● TASK DETAILS:
Apart from the images, every record below must be given again without alteration.

Items from a data source
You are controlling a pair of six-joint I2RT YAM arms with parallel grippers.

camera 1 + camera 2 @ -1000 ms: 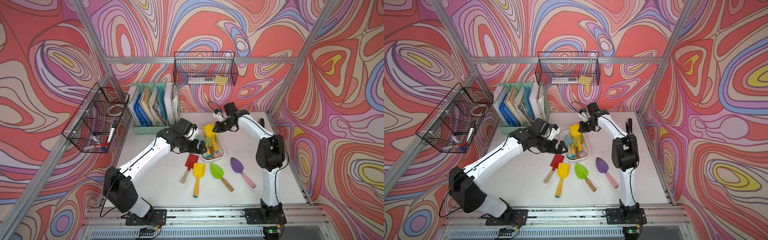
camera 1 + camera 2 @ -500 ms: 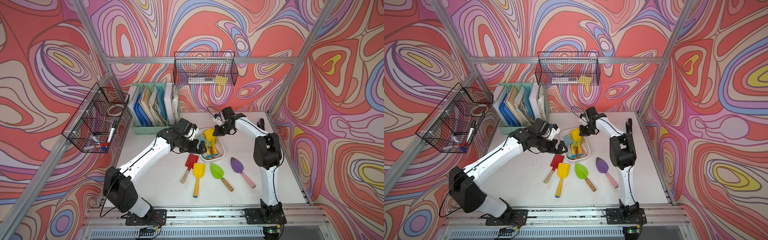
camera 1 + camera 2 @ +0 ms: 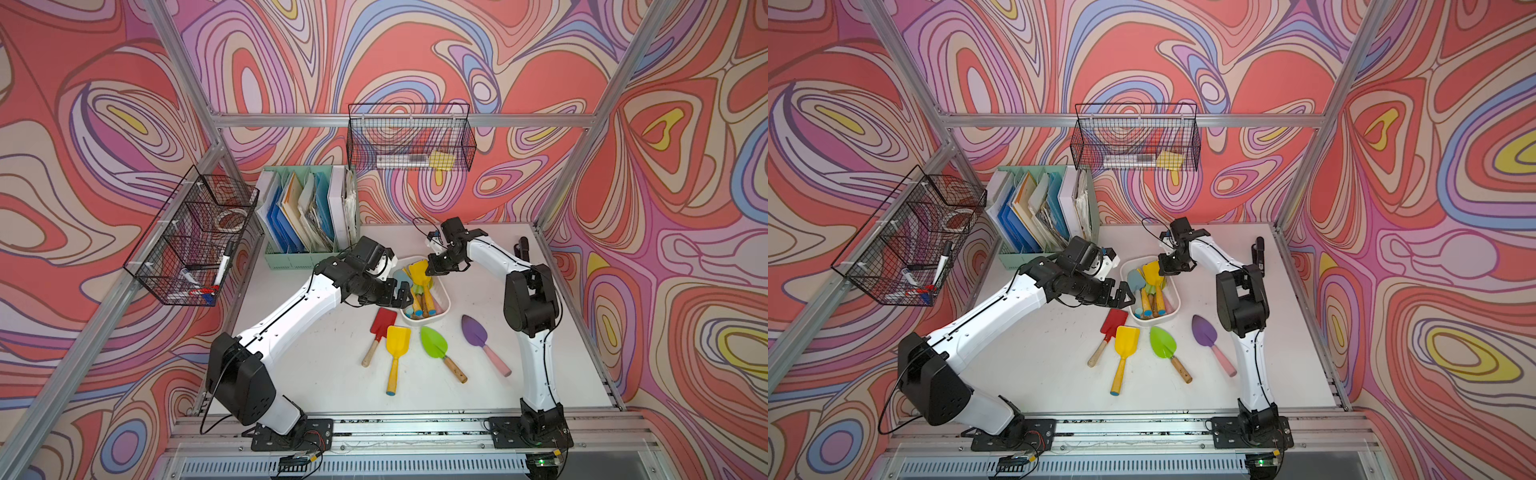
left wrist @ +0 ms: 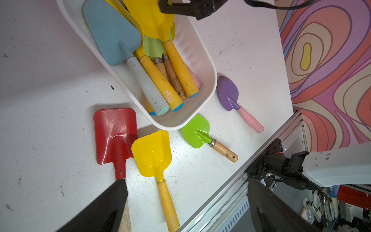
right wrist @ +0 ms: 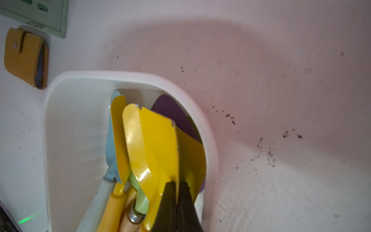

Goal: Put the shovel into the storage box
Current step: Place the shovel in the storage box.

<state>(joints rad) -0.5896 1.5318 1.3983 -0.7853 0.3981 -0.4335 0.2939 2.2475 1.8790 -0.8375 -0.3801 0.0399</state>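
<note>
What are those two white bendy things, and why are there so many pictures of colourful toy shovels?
Those are two robot arms bolted to a white table. Two pictures look down from a camera high above; the close-up ones come from small cameras on each arm's wrist.

Each arm ends in a gripper, a pincer like two fingers. The right gripper is shut on the blade edge of a yellow metal shovel that sits in the shallow white plastic storage box, on top of other shovels. The left gripper is open and holds nothing.

Four shovels lie on the table beside the box: a red square shovel, a yellow square shovel with a yellow handle, a green pointed shovel and a purple pointed shovel with a pink handle.
</note>
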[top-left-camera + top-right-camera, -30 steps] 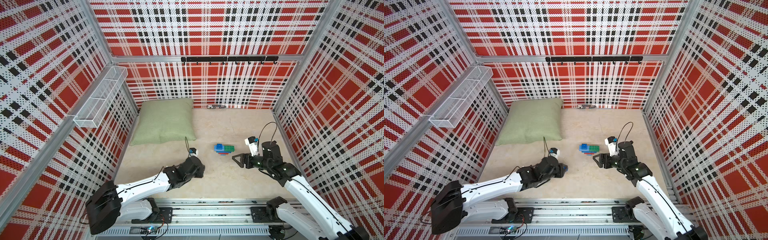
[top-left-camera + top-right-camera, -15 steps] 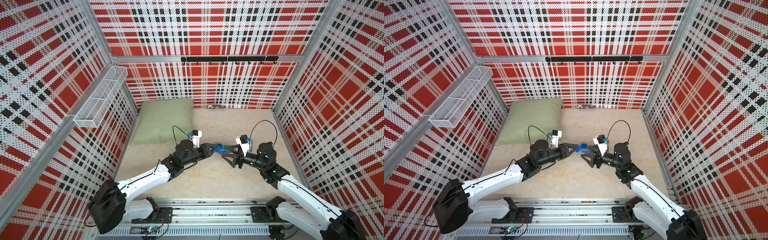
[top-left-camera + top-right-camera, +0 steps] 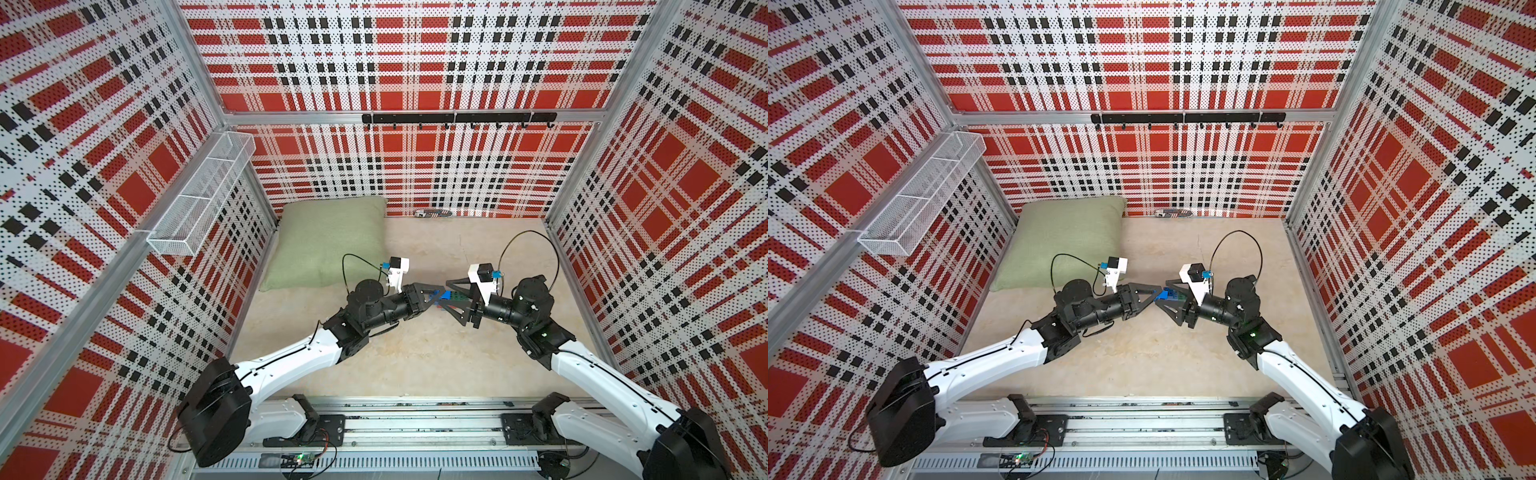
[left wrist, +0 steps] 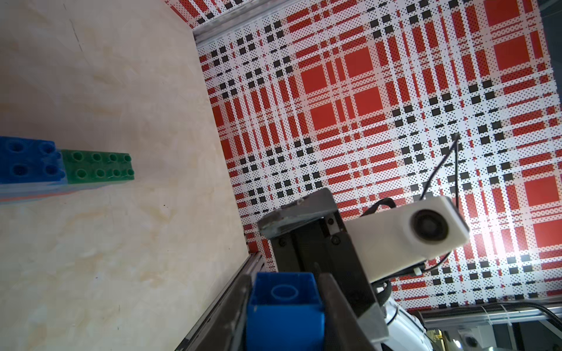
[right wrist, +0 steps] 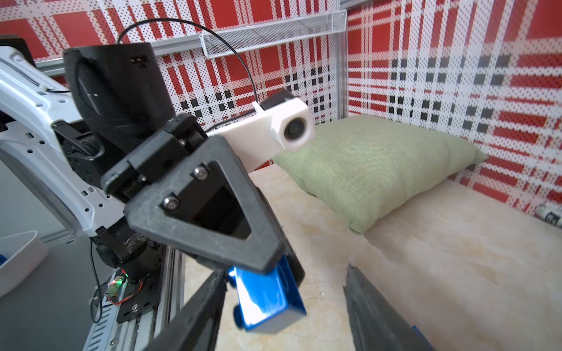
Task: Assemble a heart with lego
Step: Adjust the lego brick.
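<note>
Evidently a handover is the step in hand: in both top views the left claw [image 3: 432, 291] and the right claw [image 3: 445, 294] meet tip to tip, and the heart [image 3: 459, 296], a flat cluster of blue, green and red studded bricks, shows on the pale marbled counter [image 3: 415, 353] between the right claw's spread fingers, seemingly below them. From the left wrist, the left claw is clenched on a small glossy blue plastic brick [image 4: 284, 310], hollow side outward. One grey pad [image 4: 299, 216] of the right claw is just beyond it, and the heart lies well apart on the counter. From the right wrist, the right claw stands released, its dark fingers [image 5: 194, 316] astride the blue brick, one close beside it, the other clear. Next, I judge, those fingers must close squarely on the blue brick before the left claw lets go. A second ago the claws were apart, the left one low towards the counter's front, the heart unobstructed between them.
</note>
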You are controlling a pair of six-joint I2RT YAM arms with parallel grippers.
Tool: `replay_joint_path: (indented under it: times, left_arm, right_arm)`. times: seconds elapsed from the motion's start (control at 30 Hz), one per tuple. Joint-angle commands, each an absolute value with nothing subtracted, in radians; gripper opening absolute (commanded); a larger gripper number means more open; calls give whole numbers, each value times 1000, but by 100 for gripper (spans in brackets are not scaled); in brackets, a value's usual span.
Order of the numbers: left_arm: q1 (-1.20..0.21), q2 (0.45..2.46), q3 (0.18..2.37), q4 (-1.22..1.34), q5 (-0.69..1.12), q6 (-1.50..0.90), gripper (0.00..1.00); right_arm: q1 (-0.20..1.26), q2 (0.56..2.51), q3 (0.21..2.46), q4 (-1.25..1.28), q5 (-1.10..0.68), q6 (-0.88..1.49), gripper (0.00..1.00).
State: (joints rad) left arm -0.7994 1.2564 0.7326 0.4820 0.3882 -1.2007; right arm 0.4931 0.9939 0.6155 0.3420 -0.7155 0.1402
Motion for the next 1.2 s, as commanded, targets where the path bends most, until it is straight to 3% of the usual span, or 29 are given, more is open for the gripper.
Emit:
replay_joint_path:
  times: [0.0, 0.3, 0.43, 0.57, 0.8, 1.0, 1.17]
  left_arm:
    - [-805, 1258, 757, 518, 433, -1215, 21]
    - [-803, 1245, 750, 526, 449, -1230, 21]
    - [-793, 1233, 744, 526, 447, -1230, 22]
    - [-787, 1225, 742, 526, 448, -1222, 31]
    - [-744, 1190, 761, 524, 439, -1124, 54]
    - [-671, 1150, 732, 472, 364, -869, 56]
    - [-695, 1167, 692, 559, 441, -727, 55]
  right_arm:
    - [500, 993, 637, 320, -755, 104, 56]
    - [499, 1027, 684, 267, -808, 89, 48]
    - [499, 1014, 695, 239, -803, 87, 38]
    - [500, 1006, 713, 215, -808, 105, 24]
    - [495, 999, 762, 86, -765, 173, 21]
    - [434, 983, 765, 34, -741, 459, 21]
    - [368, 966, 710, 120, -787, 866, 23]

● OUTPUT BELOW:
You are controlling a pair of six-joint I2RT YAM arms with parallel grippers.

camera 1 + camera 2 @ -1000 ms: 
camera 1 + camera 2 @ -500 ms: 
camera 1 + camera 2 @ +0 ms: 
left wrist @ +0 ms: 
right wrist @ +0 ms: 

Goal: Put the shovel into the storage box
Current step: Place the shovel in the storage box.

<state>(joints rad) -0.5896 1.5318 1.3983 -0.7853 0.3981 -0.4335 0.2939 2.2475 1.8790 -0.8375 -0.3801 0.0399</state>
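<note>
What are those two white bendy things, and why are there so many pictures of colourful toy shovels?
Those are two robot arms bolted to a white table. Two pictures look down from a camera high above; the close-up ones come from small cameras on each arm's wrist.

Each arm ends in a gripper, a pincer like two fingers. The right gripper is shut on the blade edge of a yellow metal shovel that sits in the shallow white plastic storage box, on top of other shovels. The left gripper is open and holds nothing.

Four shovels lie on the table beside the box: a red square shovel, a yellow square shovel with a yellow handle, a green pointed shovel and a purple pointed shovel with a pink handle.
</note>
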[top-left-camera + top-right-camera, -30 steps] 
[top-left-camera + top-right-camera, -15 steps] 
[top-left-camera + top-right-camera, +0 steps] 
[left wrist, +0 steps] 
[right wrist, +0 steps] 
Task: Assemble a heart with lego
Step: Adjust the lego brick.
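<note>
Evidently a handover is the step in hand: in both top views the left claw [image 3: 432, 291] and the right claw [image 3: 445, 294] meet tip to tip, and the heart [image 3: 459, 296], a flat cluster of blue, green and red studded bricks, shows on the pale marbled counter [image 3: 415, 353] between the right claw's spread fingers, seemingly below them. From the left wrist, the left claw is clenched on a small glossy blue plastic brick [image 4: 284, 310], hollow side outward. One grey pad [image 4: 299, 216] of the right claw is just beyond it, and the heart lies well apart on the counter. From the right wrist, the right claw stands released, its dark fingers [image 5: 194, 316] astride the blue brick, one close beside it, the other clear. Next, I judge, those fingers must close squarely on the blue brick before the left claw lets go. A second ago the claws were apart, the left one low towards the counter's front, the heart unobstructed between them.
</note>
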You are controlling a pair of six-joint I2RT YAM arms with parallel grippers.
Tool: `replay_joint_path: (indented under it: times, left_arm, right_arm)`. times: seconds elapsed from the motion's start (control at 30 Hz), one per tuple. Joint-angle commands, each an absolute value with nothing subtracted, in radians; gripper opening absolute (commanded); a larger gripper number means more open; calls give whole numbers, each value times 1000, but by 100 for gripper (spans in brackets are not scaled); in brackets, a value's usual span.
Order of the numbers: left_arm: q1 (-1.20..0.21), q2 (0.45..2.46), q3 (0.18..2.37), q4 (-1.22..1.34), q5 (-0.69..1.12), q6 (-1.50..0.90), gripper (0.00..1.00); right_arm: q1 (-0.20..1.26), q2 (0.56..2.51), q3 (0.21..2.46), q4 (-1.25..1.28), q5 (-1.10..0.68), q6 (-0.88..1.49), gripper (0.00..1.00).
State: (joints rad) left arm -0.7994 1.2564 0.7326 0.4820 0.3882 -1.2007; right arm 0.4931 0.9939 0.6155 0.3420 -0.7155 0.1402
Motion for the next 1.2 s, as commanded, targets where the path bends most, until it is straight to 3% of the usual span, or 29 are given, more is open for the gripper.
Emit:
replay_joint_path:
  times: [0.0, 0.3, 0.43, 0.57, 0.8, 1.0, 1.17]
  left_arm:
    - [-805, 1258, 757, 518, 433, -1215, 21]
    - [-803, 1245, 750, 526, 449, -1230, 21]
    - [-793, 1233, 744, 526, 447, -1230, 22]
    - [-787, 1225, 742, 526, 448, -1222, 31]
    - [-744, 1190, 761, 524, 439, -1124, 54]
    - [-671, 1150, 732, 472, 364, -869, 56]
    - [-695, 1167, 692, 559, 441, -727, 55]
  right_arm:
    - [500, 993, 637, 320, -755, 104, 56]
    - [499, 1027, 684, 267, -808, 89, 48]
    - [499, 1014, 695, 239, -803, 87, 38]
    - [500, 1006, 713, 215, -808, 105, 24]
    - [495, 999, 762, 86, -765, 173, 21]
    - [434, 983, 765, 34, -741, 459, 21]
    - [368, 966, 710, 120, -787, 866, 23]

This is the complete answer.